The ideal candidate possesses a unique blend of system-wide vision and coding ability. You won't just monitor performance; you will define the standards for deployment, leverage internal ML infrastructure to solve complex gaps, and ensure our AI translates into flawless real-world performance. We are looking for an initiator who can bridge the gap between high-level research and production-grade execution.
Responsibilities:
Define Deployment Standards: Determine the criteria for model success, ensuring every release meets the high bar for both technical precision and business logic.
Drive Cross-Functional Orchestration: Serve as the primary technical interface between Research, Product, Engineering, and Data teams.
Optimize the System: Use your coding ability and internal ML infrastructure to creatively improve the "Recognition Factory."
Champion Performance: Proactively identify production performance gaps and improve model behavior to better serve specific client use cases.
Evolve Infrastructure: Leverage and improve internal tools to automate the model lifecycle and ensure data integrity at scale.

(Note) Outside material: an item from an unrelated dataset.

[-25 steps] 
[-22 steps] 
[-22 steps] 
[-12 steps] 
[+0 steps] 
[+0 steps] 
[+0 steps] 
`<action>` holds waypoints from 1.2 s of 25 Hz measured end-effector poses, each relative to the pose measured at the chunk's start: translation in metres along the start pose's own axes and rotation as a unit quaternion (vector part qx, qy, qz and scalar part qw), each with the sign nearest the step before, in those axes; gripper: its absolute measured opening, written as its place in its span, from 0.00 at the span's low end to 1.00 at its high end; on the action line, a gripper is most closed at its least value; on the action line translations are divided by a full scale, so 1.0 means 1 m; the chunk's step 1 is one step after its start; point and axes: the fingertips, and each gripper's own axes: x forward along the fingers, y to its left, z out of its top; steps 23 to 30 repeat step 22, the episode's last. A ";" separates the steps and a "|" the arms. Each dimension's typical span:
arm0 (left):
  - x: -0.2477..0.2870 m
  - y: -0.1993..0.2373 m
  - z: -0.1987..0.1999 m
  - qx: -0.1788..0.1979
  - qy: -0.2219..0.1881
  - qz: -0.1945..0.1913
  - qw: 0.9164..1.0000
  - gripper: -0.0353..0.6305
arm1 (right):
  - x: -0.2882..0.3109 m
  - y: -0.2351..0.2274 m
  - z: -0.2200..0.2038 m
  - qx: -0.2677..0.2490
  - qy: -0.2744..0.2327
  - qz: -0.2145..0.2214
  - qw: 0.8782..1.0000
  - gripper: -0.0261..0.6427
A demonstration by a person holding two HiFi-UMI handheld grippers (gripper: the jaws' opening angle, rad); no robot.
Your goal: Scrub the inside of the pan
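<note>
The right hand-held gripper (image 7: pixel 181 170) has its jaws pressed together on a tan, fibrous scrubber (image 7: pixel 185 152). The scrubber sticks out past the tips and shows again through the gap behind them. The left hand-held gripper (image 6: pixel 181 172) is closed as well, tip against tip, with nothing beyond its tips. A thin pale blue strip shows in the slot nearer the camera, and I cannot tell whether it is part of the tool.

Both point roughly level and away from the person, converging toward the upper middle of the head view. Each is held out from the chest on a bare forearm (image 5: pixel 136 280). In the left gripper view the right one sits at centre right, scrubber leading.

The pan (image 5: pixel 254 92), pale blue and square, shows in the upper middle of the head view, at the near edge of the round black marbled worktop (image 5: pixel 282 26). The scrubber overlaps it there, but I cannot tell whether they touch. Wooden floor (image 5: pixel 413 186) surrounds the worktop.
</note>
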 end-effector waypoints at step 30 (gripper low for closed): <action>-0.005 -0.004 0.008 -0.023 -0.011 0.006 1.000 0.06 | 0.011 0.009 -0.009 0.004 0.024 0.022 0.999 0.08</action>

Professional Experience: At least 3 years of experience in a relevant technical environment (e.g., Data, Research, or Engineering units).
System-Wide Perspective: Ability to understand complex architectures and how model changes impact the entire solution and the end-user experience.
Proactive Ownership: A natural initiator who identifies gaps before they become issues and proposes creative solutions to close them.
Technical Foundation: BSc in Computer Science, Mathematics, or Engineering (MSc is an advantage).
Coding Ability: Good programming skills (Python is preferred) with the ability to automate analytical processes and interface with internal ML infrastructure.
Analytical Skills: Strong experience in model analysis and deep learning concepts. You should be comfortable driving value and identifying patterns within the data.
Experience in System Engineering: Previous experience in system engineering or managing complex technical workflows is a strong advantage.
Data Proficiency: Familiarity with MySQL, BigQuery, MongoDB, or PostgreSQL.
Communication: Excellent ability to communicate technical ML concepts to diverse stakeholders across the business.
Production Mindset: Enthusiastic about working in a high-growth, fast-paced production environment.